Etude des caducées

Les caducées sont, dans la mythologie grecque, les attributs des dieux (comme le thyrse de Dionysos/Bacchus ou le trident de Poséidon/Neptune). Ils sont emprunts d’une symbolique et les différents éléments les composant ont chacun une signification propre.

En Faluche et d’une manière générale dans notre monde judeo-chrétien, on a l’habitude de mélanger allègrement les deux panthéons grec et romain. Il s’agit en effet plus ou moins des mêmes dieux, cependant le culte qui leur était rendu différait notablement. Les attributs divins symboliques, dont les caducées, ont pourtant survécu pour la plupart à cette ectopie, pour certains ils leurs sont même antérieurs et empruntent des symboles mythologiques Assyriens ou Babylonien.

Les principales sources exégétiques citées ici sont issues de l’oracle de Delphes, qui a organisé et épuré le Panthéon antique et des écrits héroïques grecs et latins.

Pour des raisons de praticité et de clarté je nommerai donc l’entité grecque puis la romaine comme suit : Zeus/Jupiter.

Je me propose ici de faire la lumière sur les trois « caducées » qui ornent nostre coiffe à savoir les symboles des filières Médecine, Commerce/Eco/Gestion/Kiné et Pharmacie.

 

Symbole des carabins : le bâton d’Asclépios/Esculape.

Description

Symbole du corps médical en France (d’autres pays ont en effet choisi d’autres symboles, comme le caducée Mercure), il est composé en première intention d’un long bâton d’olivier autour duquel s’enroule un serpent que l’on a décrit aujourd’hui pour être la couleuvre d’Esculape Zamenis longissimus (nous nous attarderons sur ce serpent plus loin dans cette présentation).
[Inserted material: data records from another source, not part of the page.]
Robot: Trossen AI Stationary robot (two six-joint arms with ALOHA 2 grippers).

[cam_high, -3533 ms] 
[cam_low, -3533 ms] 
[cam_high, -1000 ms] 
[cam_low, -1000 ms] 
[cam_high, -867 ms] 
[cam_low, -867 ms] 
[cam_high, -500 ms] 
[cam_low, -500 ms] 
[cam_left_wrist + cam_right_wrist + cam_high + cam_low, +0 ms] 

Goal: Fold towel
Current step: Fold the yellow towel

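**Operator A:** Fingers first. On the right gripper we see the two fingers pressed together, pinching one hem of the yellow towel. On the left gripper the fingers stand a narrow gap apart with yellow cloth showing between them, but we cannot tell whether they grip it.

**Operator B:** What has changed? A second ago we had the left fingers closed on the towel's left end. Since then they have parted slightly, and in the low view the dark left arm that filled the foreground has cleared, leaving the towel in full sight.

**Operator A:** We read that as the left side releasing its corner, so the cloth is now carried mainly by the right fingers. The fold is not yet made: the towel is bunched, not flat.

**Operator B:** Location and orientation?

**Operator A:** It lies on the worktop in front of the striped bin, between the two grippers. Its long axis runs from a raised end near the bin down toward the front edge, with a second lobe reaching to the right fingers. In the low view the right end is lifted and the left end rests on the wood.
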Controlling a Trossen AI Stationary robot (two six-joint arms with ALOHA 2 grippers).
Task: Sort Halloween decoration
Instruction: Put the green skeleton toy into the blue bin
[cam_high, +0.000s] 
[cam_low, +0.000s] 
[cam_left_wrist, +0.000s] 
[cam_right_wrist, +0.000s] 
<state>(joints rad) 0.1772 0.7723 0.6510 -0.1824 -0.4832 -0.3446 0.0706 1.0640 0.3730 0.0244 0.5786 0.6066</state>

Insigne pour faluche – Stadium : bâton d’Asclépios

 

De nos jours le sceptre est plus droit (certaines représentations antiques figurent plus nettement la branche d’olivier au naturel), surmonté du miroir de la prudence (en référence au diagnostic et au paradigme médical primum non nocere encore d’actualité) et surchargé des palmes croisées d’olivier (attribut d’Asclepios/Esculape et symbole de la longévité) et de laurier (attribut d’Apollon, père d’Asclepios/Esculape et symbole d’autorité et de savoir).

En France la première utilisation du bâton d’Asclépios pour représenter le corps des médecins est sans doute le sceau de l’Université de Montpellier en 1605. Le caducée de Mercure lui fut longtemps préféré avant que quelques auteurs s’en insurgent au XIXème et rende à Asclépios/Esculape son patronage sur la médecine, dans certains pays (notamment les États-Unis d’Amérique) le caducée Mercure représente toujours les médecins…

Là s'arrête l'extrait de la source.